Hi, welcome to my website. I am an archaeologist and teach in archaeology and cultural heritage management  in the Department of Archaeology at Flinders University, Adelaide. Importantly, this is a personal blog and in no way represents the views of my employer or any other organisations I am involved with.

The purpose of this blog is to bring together the various strands that compromise my  professional activities and interests. I post here when I can, usually no more than 15-20 posts per year.  So you can safely subscribe to my blog in the knowledge that you won’t be bothered by dozens of posts per week. My web feed is here (read this if you’re not sure what a ‘feed’ is). If you are a twitter fan, you can find me @mickmorrison; I don’t have time for other social media like academic.edu, and so on, and Facebook is plain evil. On the right side of the page there is an email subscription form. Type an email address, hit enter and your done.

So why blog?

In my experience working in Australia I have encountered a range of views about the value of blogging, very few of which have been positive. This is despite a long and fairly robust tradition of archaeological blogging in North America and the UK in particular. Indeed, since about 2004 I have enjoyed reading blogs by people such as Alun Salt at what was formerly ‘Archaeoastronomy‘, ‘John Hawks’ weblog‘, Kris Hurst’s fantastic site ‘About Archaeology’ at About.com,  ‘A very remote period indeed‘ by Julien Riel-Salvatore, ‘Remote Central‘ by Tim Jones, ‘Aardvarchaeology‘ by Martin Rundkvist and also Australia’s very own ‘Dr Space Junk’, Alice Gorman at ‘Space Age Archaeology‘. Today, there are a plethora of good archaeology blogs out there – too many to mention – and this has formed the basis of a vibrant and growing community of people writing about archaeology on the web.
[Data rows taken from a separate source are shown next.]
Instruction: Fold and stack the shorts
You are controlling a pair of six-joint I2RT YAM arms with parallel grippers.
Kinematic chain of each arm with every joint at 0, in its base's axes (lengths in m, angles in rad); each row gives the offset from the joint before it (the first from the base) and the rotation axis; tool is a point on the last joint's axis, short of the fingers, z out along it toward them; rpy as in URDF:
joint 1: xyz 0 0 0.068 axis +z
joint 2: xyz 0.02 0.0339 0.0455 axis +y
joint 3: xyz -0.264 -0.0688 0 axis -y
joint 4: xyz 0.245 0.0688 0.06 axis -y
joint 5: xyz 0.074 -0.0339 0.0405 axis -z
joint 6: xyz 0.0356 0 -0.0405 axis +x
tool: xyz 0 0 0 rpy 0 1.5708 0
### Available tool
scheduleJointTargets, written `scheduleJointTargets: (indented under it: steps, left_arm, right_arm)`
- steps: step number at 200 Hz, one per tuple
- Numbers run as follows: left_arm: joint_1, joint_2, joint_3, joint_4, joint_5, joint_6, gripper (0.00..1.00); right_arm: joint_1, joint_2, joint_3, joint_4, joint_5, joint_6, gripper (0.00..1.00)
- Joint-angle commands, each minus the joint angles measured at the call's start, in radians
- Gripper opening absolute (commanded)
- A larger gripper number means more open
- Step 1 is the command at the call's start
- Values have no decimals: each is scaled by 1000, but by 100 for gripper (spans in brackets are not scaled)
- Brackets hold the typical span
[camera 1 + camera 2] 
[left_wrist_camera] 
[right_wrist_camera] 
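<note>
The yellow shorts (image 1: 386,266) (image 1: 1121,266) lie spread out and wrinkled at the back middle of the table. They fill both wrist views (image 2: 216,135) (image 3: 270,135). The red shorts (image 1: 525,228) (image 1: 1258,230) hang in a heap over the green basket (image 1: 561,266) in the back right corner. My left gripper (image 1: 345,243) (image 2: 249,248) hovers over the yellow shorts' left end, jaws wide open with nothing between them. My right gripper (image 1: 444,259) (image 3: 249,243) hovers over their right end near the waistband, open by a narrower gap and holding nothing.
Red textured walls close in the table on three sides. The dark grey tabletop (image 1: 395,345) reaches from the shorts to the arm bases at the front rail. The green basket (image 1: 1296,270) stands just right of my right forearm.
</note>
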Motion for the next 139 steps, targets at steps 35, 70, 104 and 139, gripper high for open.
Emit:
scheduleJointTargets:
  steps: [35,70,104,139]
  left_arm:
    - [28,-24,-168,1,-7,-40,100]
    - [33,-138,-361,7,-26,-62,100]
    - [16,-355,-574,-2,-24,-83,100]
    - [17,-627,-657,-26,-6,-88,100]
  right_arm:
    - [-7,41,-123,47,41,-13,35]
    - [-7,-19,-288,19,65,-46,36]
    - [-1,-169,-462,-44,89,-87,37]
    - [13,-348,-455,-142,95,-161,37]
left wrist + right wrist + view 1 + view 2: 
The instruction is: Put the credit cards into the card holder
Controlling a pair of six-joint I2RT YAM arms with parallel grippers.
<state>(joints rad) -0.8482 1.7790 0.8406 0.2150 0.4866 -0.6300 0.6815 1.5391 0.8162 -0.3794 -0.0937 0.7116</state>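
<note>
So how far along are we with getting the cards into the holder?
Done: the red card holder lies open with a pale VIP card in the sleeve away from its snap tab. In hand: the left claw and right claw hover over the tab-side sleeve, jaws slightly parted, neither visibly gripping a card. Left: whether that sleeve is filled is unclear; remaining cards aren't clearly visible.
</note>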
In the past year or so, this has been further enhanced  by ‘social networking’ tools such as Twitter, Facebook and so on. Yet apart from Alice Gorman’s Space Age Archaeology, there has been basically no presence from Australian Archaeologists in the blogosphere.

Of course, the web is not all about blogging and there have been good websites about Australian Archaeology, and in particular I refer to Peter Hiscock’s  site Archaeology World and the websites of  museums, university departments and personal research pages of various individuals that have appeared (and often disappeared) over the years. However, blogs are different: they allow people to have a presence on the web with little or no previous experience of web publishing; they are very easily updated; they usually look quite good  ‘out of the box'; and perhaps best of all, they allow you to interact with your readers.

I don’t need to sing the praises of blogging here – the web says it all – however I do think the medium has a lot of potential for archaeologists.  Any technology that can enhance our ability to communicate with the public – and with each other – is worth exploring, experimenting with and where possible, trying to improve. And that’s why I blog: to promote Australian archaeology, to increase the level of communication between people working in this area, and of course to give a little more publicity to my own work. This is not all new to me: I have been running a blog of some sort since about early 2005, though none of these are still live and I have imported the best of my posts from the last six months here.

So I hope you enjoy my work here and feel that it is of sufficient quality to query, critique or otherwise discuss. I don’t have any kind of formal ‘editorial policy’ as is the case on some blogs; rather, I think the best editorial standard is the awareness that peers, colleagues, friends and potential employers may be reading.